Dynamic Programming Languages (DYPL)

Getting Started With Python

Please note that this introduction is made for Python 2.7

By popular demand from previous students, we have put together a small collection of exercises to get you started with Python and Ruby. We start with some of the basic stuff like getting to know the interactive environments and converting between different data types, and then move on to simple functions, classes, tools and a graphical user interface.

While you don't need to do exactly these exercises to pass the course, they are a good starting point to learn the language.

Familiarise Yourself with the Interactive Environments

Start the interactive Python interpreter by typing python on the command line. If installed, you might also want to try the IPython shell, started by issuing ipython at the terminal. (Cool features about IPython include tab-completion of method names.)

When Python starts, it will look something like this:

			Python 2.4.3 (#1, Dec  9 2006, 21:49:24) 
			[GCC 4.0.1 (Apple Computer, Inc. build 5367)] on darwin
			Type "help", "copyright", "credits" or "license" for more 
			information.
			>>>

Now it is time to play around with the interactive language. If you have not seen something like this before, take ample time to be blown away. If your computer is set-up properly, you should have readline support, which means Emacs style commands should work fine.

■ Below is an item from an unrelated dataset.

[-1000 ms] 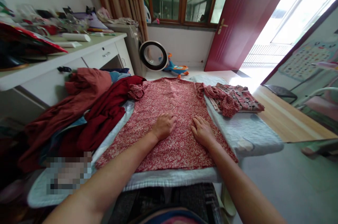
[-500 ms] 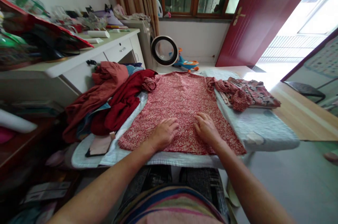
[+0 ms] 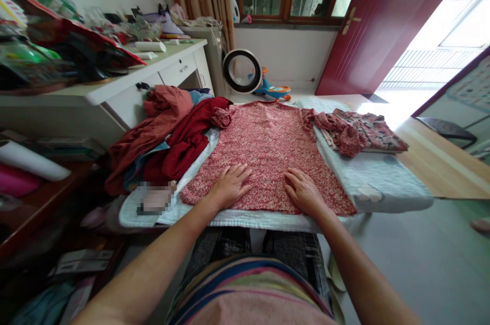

Let's start by evaluating a few simple expressions and watch how the terminal behaves.

			1. 42
   		        2. "Hello World"
			3. x (this should raise an error)
			4. [] 
			5. [1, 2, 3, 4] 
			6. x = "Deeo" 
			7. x 
			8. y = { 1 : "First", "Second" : 2 }

Ok, that was a few Python literals and expressions. Use google or your books if you have trouble understanding what happens. If all else fails, note down questions for the Python tutoring session (T1). Then, let's do something a little more complicated.

			 1. 4+47 
			 2. 3245434*23423434 
			 3. 10/3 
			 4. 10/2.0 
			 5. 4**2 
			 6. "==" * 20 
			 7. 20 * "==" 
			 8. y

If y raises an error, you should type in y = { 1 : "First", "Second" : 2 } again. This creates a dictionary object (a hash table) with 1 and "Second" as keys and "First" and 2 as values mapped to by the respective keys. To get a feel for what you can do with dictionaries, you can use the dir BIF (BIF is the standard abbreviation for built-in-function) on it to list its method. Go ahead:

			 1. dir(y)

The result should look something like this:

			 ['__class__', '__cmp__', '__contains__', '__delattr__',
			 '__delitem__', '__doc__', '__eq__', '__ge__',
			 '__getattribute__', '__getitem__', '__gt__', '__hash__',
			 '__init__', '__iter__', '__le__', '__len__', '__lt__', 
			 '__ne__', '__new__', '__reduce__', '__reduce_ex__', 
			 '__repr__', '__setattr__', '__setitem__', '__str__',
			 'clear', 'copy', 'fromkeys', 'get', 'has_key', 'items', 
			 'iteritems', 'iterkeys', 'itervalues', 'keys', 'pop', 
			 'popitem', 'setdefault', 'update',
			 'values']

So, let's go ahead and use it.

			 1. y.keys()
			 2. y.values()
			 3. y[1]
			 4. y["Second"]
			 5. y["Second"] += 1
			 6. y["Second"]
			 7. y

This simple piece of code will iterate over all keys of y and print it corresponding values:

			 for key in y.keys():
			   print y[key]

A nicer way of printing the hashmap would be something like this:

			 for key in y.keys(): 
			   print key, " --> ", y[key]

Even though in this case it will make the code messier, let's take this opportunity to show off Python's string interpolation mechanism:

			   for key in y.keys(): 
			     print "%s --> %s" % ( key, y[key] )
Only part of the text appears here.